(Given information begins)

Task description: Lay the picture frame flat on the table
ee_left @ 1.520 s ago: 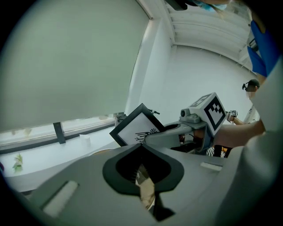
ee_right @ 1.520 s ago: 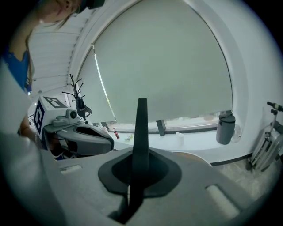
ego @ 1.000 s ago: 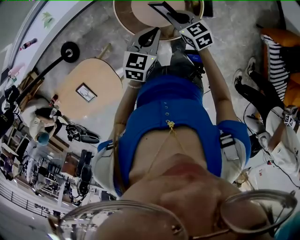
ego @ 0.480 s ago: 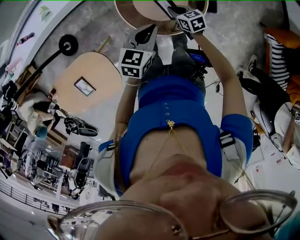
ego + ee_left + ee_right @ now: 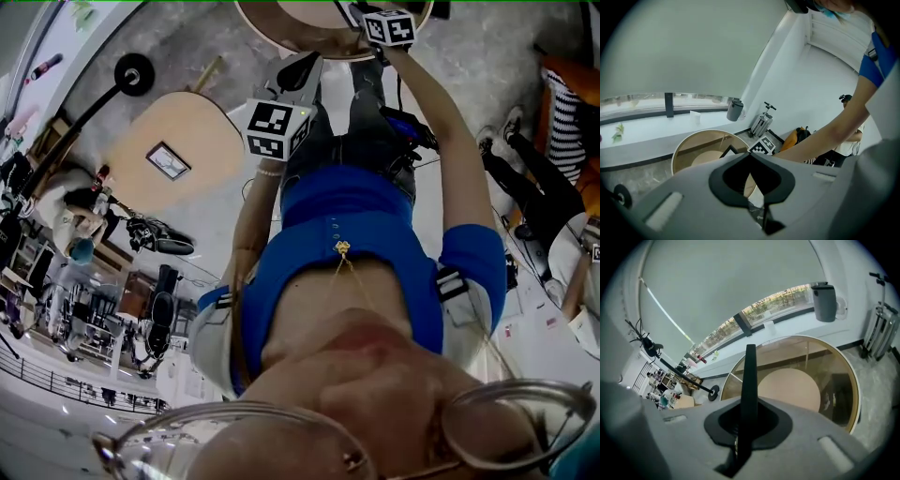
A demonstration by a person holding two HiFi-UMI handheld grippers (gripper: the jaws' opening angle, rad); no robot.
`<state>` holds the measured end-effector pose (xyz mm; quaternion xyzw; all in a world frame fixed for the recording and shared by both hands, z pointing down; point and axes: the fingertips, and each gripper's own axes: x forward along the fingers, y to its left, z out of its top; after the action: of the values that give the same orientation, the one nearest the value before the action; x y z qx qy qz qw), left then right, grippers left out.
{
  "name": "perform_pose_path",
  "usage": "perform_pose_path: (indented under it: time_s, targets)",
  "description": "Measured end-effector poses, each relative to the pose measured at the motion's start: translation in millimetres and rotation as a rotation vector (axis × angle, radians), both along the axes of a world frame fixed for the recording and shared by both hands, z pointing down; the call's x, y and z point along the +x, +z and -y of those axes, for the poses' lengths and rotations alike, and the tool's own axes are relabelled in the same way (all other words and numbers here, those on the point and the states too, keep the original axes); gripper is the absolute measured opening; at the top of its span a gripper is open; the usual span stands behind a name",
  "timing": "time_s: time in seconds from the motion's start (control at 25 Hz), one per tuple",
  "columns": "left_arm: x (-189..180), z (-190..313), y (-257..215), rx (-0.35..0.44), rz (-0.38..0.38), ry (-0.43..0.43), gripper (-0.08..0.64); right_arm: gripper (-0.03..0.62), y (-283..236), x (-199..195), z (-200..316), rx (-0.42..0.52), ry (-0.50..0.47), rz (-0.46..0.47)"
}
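**Picture frame held on edge at the round counter's near rim**

The right hand-held gripper [image 5: 749,416] is clamped on the picture frame [image 5: 750,376]. The frame stands upright and shows only its thin dark edge, rising out of the jaws. Beyond it lies the round counter [image 5: 820,357], whose glass top is bare out to its pale rim. Whether the frame's lower edge touches the top cannot be told.

The left hand-held gripper [image 5: 750,157] hangs nearer, over the counter's near edge. Its jaw tips are together with nothing between them.

Grey floor [image 5: 234,202] opens to the left, up to a tan counter [image 5: 202,122] with a small frame [image 5: 169,160] lying flat on it. A black stand [image 5: 134,71] reaches in at far left.
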<state>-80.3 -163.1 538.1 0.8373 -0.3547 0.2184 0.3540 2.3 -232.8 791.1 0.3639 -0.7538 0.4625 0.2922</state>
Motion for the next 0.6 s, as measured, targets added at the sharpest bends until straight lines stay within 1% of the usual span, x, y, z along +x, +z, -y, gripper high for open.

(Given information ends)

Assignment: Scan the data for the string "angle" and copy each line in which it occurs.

Output for this exercise:
A demonstration by a person holding two HiFi-UMI handheld grippers (gripper: the jaws' opening angle, rad); no robot.
  "description": "Measured end-effector poses, each relative to the pose measured at the motion's start: translation in millimetres and rotation as a rotation vector (axis × angle, radians), both along the axes of a world frame fixed for the recording and shared by both hands, z pointing down; the call's x, y and z point along the +x, +z and -y of those axes, for the poses' lengths and rotations alike, and the tool's own axes are relabelled in the same way (all other words and numbers here, those on the point and the states too, keep the original axes); gripper is the absolute measured opening; at the top of its span a gripper is open; the usual span stands behind a name",

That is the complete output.